Ramsey, a wonderfully rambunctious presence who bulldozes her way over everyone she shares the screen with, is best known for playing the formidable Lyanna Mormont in Game of Thrones. There are ways in which Catherine Called Birdy feels like it’s intended to serve as a gentle rejoinder to that franchise, or to at least complicate the conversation around it. For all the hand-wringing surrounding the gruesome birth sequence in House of the Dragon, misogynistic brutality has always seemed like one of the fictional universe’s essential elements, part of an insistence that its crypto-European historical trappings be accompanied by some period-appropriate dehumanization. Catherine Called Birdy doesn’t skimp on those details either, but it also refuses to simply wallow in their cruelty.

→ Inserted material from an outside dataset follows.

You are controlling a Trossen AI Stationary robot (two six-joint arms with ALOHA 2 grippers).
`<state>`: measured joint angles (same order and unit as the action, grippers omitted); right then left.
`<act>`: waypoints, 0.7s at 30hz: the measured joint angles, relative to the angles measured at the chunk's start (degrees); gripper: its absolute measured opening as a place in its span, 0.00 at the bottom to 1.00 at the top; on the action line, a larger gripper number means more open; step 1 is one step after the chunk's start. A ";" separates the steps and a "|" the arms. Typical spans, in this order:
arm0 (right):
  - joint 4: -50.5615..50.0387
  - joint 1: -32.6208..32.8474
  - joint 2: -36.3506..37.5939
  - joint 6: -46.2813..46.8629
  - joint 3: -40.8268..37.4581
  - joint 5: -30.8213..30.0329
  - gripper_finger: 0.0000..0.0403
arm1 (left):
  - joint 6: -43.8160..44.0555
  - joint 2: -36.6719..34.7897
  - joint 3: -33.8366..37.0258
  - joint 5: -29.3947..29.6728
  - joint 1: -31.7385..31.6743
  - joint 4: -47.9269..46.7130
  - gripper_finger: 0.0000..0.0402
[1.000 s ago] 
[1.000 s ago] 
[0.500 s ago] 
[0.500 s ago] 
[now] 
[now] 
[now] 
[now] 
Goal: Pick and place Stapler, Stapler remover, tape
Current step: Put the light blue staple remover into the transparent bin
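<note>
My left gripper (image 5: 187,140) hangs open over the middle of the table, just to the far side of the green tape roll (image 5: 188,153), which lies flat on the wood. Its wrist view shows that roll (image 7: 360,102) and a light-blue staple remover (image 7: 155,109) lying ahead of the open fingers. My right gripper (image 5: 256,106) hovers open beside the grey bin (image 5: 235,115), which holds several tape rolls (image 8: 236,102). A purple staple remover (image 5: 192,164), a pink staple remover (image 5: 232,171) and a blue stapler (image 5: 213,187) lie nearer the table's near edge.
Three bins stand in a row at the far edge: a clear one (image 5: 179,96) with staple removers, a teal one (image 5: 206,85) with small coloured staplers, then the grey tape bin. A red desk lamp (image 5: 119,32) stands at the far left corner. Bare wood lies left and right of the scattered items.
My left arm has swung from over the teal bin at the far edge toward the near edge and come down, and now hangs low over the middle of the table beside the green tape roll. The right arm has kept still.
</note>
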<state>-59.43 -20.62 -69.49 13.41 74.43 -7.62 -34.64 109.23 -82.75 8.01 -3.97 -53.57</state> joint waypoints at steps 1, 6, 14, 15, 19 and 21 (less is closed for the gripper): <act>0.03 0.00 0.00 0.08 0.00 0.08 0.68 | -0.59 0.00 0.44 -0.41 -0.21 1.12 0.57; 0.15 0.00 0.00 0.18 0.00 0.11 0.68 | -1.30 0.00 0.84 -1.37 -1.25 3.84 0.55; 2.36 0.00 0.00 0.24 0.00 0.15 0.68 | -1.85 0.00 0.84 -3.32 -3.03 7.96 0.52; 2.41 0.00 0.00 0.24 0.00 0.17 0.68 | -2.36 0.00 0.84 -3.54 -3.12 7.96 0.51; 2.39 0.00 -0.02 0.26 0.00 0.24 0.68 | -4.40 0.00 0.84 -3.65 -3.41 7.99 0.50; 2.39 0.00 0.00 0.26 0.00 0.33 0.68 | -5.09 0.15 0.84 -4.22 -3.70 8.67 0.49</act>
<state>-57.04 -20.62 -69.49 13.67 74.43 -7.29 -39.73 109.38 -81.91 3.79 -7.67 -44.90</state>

There’s a string of tiny graves behind the manor that mark the half-dozen stillbirths Aislinn has had in a row, and yet she gets pregnant again, despite being told it could cost her life. Still, the movie refuses to make Rollo, as careless and self-involved as he might be, the villain in that decision, stressing instead how loving the relationship between Catherine’s parents is, and how much they both, as products of the time, believe that this is just part of her duty as a wife.

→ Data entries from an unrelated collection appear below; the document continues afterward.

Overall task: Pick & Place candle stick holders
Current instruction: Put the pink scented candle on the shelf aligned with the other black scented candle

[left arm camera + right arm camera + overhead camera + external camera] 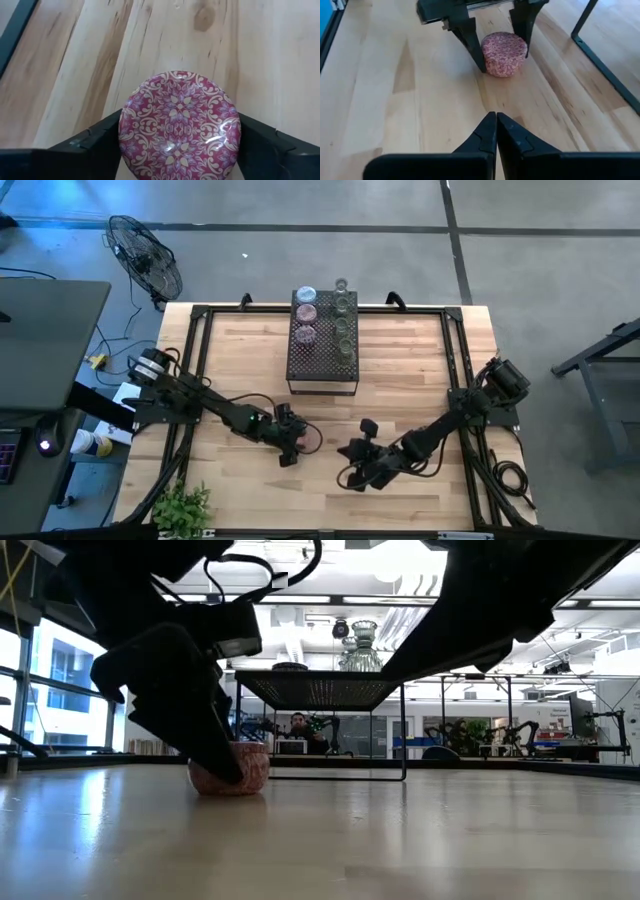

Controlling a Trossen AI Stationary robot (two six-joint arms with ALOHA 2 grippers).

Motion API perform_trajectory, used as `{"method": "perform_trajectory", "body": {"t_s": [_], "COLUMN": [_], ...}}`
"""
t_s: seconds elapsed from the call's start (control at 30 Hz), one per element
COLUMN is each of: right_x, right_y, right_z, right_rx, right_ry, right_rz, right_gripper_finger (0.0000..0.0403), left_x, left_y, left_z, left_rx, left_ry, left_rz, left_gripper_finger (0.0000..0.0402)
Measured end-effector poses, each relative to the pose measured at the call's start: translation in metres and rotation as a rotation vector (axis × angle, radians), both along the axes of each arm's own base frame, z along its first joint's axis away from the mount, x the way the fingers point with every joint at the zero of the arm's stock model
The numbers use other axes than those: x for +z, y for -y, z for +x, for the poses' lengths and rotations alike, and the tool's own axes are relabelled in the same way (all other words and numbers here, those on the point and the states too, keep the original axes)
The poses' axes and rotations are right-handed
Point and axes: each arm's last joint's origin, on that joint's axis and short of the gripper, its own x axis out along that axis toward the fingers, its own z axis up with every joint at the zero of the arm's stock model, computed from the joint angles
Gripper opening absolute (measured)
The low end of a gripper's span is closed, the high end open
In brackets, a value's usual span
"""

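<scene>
One pink patterned round glass candle holder [504, 53] stands on the wooden worktop [400, 360], between the left claw's [491, 37] spread fingers. Right claw [496, 127]: closed, empty, nearby. Seven more holders [324, 320] sit on one black perforated metal stand [318, 365].

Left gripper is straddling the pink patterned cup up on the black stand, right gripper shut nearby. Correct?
Not quite. The pink cup sits on the wooden table, not on the black stand, as the high and right wrist views show. The left gripper does straddle it, and the right gripper is shut nearby.
</scene>
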Motion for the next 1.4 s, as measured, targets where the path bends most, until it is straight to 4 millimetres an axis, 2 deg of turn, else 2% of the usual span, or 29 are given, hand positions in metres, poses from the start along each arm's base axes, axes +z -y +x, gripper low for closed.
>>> {"method": "perform_trajectory", "body": {"t_s": [0.07,0.17,0.3,0.37,0.5,0.6,0.73,0.93,1.17,1.4], "right_x": [0.0,0.0,0.0,0.0,0.0,0.001,0.001,0.001,0.002,0.002], "right_y": [0.0,0.0,0.0,0.0,0.0,0.0,0.002,0.002,0.001,0.001], "right_z": [0.0,0.0,0.0,0.0,0.0,0.001,0.002,0.003,0.003,0.003], "right_rx": [-0.001,-0.002,-0.002,-0.002,-0.003,0.001,-0.004,0.002,0.015,0.017], "right_ry": [0.001,0.001,0.0,0.001,0.001,0.006,0.006,0.012,0.012,0.012], "right_rz": [0.001,0.001,0.001,0.002,0.002,0.003,0.001,-0.007,-0.012,-0.014], "right_gripper_finger": [0.0002,0.0001,0.0002,0.0001,0.0002,0.0001,0.0002,0.0002,0.0002,0.0002], "left_x": [0.003,0.013,0.048,0.069,0.109,0.126,0.13,0.133,0.134,0.129], "left_y": [0.0,-0.001,-0.007,-0.018,-0.052,-0.08,-0.112,-0.14,-0.155,-0.157], "left_z": [-0.001,-0.003,-0.014,-0.021,-0.04,-0.048,-0.046,-0.026,-0.004,0.007], "left_rx": [-0.006,-0.013,0.002,0.052,0.225,0.327,0.377,0.427,0.443,0.439], "left_ry": [0.0,0.022,0.105,0.155,0.258,0.309,0.275,0.231,0.194,0.167], "left_rz": [-0.01,-0.027,-0.033,-0.03,-0.02,-0.019,-0.035,0.006,0.013,0.027], "left_gripper_finger": [0.0288,0.0288,0.0288,0.0288,0.0288,0.0288,0.0288,0.0289,0.0297,0.0299]}}
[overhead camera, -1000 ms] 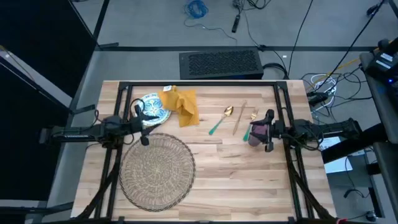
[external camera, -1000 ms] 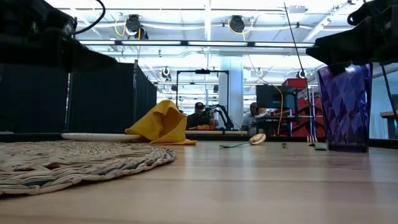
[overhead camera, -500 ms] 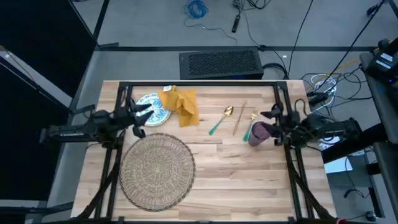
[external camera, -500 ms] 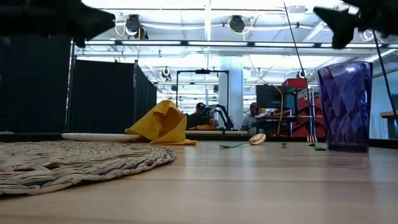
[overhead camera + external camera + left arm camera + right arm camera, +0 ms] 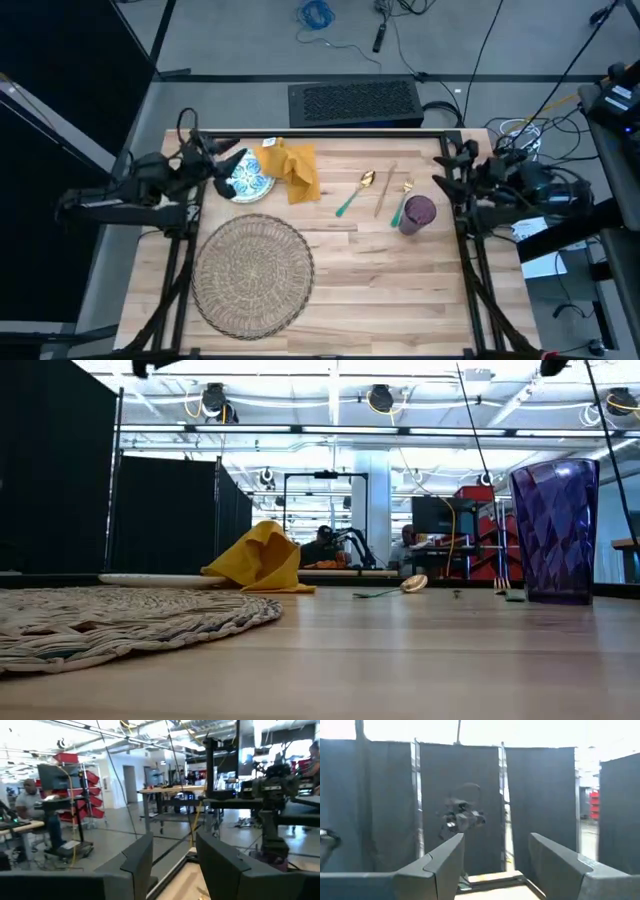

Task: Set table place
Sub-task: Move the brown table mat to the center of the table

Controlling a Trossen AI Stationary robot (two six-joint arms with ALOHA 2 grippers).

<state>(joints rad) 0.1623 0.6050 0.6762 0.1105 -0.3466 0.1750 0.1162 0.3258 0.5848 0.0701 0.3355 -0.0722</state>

Catherine, too, is a product of her time, and while her whirlwind emotions and mile-a-minute narration and obstinate dreams of running away make her feel more modern, her world and her future are actually very constrained. Catherine Called Birdy isn’t devoted to a sense of historical fidelity — Scott flounces around the manor in what looks like the medieval answer to a bathrobe and sweatpants — but it also isn’t one of those films, like the dismal Persuasion, that treats its period setting like nothing more than a costume party. Instead, its strives for a version of rebellion that doesn’t feel AirDropped in from the 21st century, with Catherine gradually coming to terms with the options that are actually available to her, while accepting how little empathy she’s shown to others in her life. Her casual slights — “You’re so lucky your father’s dead,” she tells Perkin, who responds that he’s in fact still very upset about that loss — provide some of the funnier moments in this ebullient film. The end, when it arrives, diverges from Cushman’s, and verges into something like wish fulfillment, though it’s hard to fault Dunham, who also wrote the screenplay, for that. Catherine’s such an endearing creation that it’s hard not to want something different for her, even if she herself couldn’t tell you what that should be.